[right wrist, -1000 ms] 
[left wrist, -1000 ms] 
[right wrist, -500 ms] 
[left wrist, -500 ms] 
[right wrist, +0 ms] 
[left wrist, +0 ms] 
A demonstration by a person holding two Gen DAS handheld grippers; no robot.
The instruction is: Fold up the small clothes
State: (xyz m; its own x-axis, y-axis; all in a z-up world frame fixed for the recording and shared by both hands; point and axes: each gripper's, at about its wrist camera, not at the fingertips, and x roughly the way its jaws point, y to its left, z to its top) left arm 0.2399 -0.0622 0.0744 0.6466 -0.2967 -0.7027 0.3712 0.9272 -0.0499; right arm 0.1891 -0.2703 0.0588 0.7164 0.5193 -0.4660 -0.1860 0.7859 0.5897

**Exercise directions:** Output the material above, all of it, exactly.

**Your response:**
[right wrist, -1000 ms] 
[left wrist, -1000 ms] 
[right wrist, -500 ms] 
[left wrist, -500 ms] 
[right wrist, +0 ms] 
[left wrist, +0 ms] 
A demonstration by a person holding two Gen DAS handheld grippers; no robot.
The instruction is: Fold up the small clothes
State: (xyz m; its own x-axis, y-axis; all in a z-up world frame fixed for the recording and shared by both hands; point and axes: each gripper's, at about its wrist camera, not at the fingertips, and x roughly the way its jaws point, y to its left, z to its top) left arm 0.2399 -0.0622 0.0744 0.6466 -0.2967 -0.7027 0.3712 0.9272 -0.0499; right arm 0.1891 -0.2703 0.0588 0.7164 0.5193 -0.4660 -0.1860 0.7859 0.5897

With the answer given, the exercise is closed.